Forem

Alex MacArthur
Alex MacArthur

Posted on • Originally published at picperf.io on

Transform Image URLs with a Simple Cloudflare Worker

I've been working on PicPerf in some capacity for about a year now, and I'm still really happy with its API for optimizing, reformatting, and caching images: prefix the URLs with https://picperf.io.

But on a number of platforms, that's not so simple. Images are often handled by a proprietary system, with no means of changing those URLs. That's unfortunate because many of those platforms don't have a sophisticated optimization pipeline built out.
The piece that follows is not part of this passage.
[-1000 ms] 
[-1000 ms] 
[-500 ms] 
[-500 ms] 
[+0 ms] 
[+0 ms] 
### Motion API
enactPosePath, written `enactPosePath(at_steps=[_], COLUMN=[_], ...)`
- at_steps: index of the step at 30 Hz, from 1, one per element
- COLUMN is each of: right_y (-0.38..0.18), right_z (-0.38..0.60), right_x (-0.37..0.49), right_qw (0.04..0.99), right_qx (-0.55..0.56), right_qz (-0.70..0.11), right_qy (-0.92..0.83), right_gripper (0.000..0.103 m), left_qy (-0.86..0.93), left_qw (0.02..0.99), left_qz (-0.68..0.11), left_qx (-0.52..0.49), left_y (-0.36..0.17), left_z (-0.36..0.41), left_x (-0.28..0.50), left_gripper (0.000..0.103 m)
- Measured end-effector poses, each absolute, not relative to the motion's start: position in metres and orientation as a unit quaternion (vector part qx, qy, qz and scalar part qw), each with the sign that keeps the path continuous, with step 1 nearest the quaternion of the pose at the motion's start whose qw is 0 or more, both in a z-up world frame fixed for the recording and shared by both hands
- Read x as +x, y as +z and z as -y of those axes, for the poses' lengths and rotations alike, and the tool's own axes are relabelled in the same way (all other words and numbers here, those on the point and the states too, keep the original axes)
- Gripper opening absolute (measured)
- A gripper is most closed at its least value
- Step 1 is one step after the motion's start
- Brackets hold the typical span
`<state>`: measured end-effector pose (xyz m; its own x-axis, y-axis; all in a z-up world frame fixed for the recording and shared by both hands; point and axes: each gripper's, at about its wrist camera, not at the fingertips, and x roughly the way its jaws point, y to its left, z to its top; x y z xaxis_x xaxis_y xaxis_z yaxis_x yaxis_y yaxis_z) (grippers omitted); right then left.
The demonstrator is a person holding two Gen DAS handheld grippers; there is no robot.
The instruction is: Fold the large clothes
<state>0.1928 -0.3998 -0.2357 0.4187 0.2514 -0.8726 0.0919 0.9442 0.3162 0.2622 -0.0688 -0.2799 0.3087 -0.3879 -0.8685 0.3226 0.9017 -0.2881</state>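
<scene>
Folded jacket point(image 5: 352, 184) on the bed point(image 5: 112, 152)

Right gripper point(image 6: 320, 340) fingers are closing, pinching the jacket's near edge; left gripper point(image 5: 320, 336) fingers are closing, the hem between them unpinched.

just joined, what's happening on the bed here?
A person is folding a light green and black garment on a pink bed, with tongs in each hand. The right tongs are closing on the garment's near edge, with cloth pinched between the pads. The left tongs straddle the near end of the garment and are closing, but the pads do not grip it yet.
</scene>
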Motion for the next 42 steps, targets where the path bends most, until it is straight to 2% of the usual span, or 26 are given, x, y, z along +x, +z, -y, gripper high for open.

Squarespace, for example, will auto-generate sizes, but won't convert images to more optimal formats like WebP or AVIF. Others might, but they'll set underwhelming cache headers, which isn't great for repeat visitors.

This is exactly the kind of problem best solved by a Cloudflare Worker. We can transform HTML (like images tags) on the fly, at the edge, and with no dependencies. And all in ~60 lines of code. Oh, and entirely on Cloudflare's free tier.

Let's walk through it.

Getting Set Up

To get started, you'll need an active zone set up for your domain. The most common (and easiest) way to do that is to have Cloudflare fully manage your DNS (it's free). Then, just make sure the "proxied" toggle is enabled.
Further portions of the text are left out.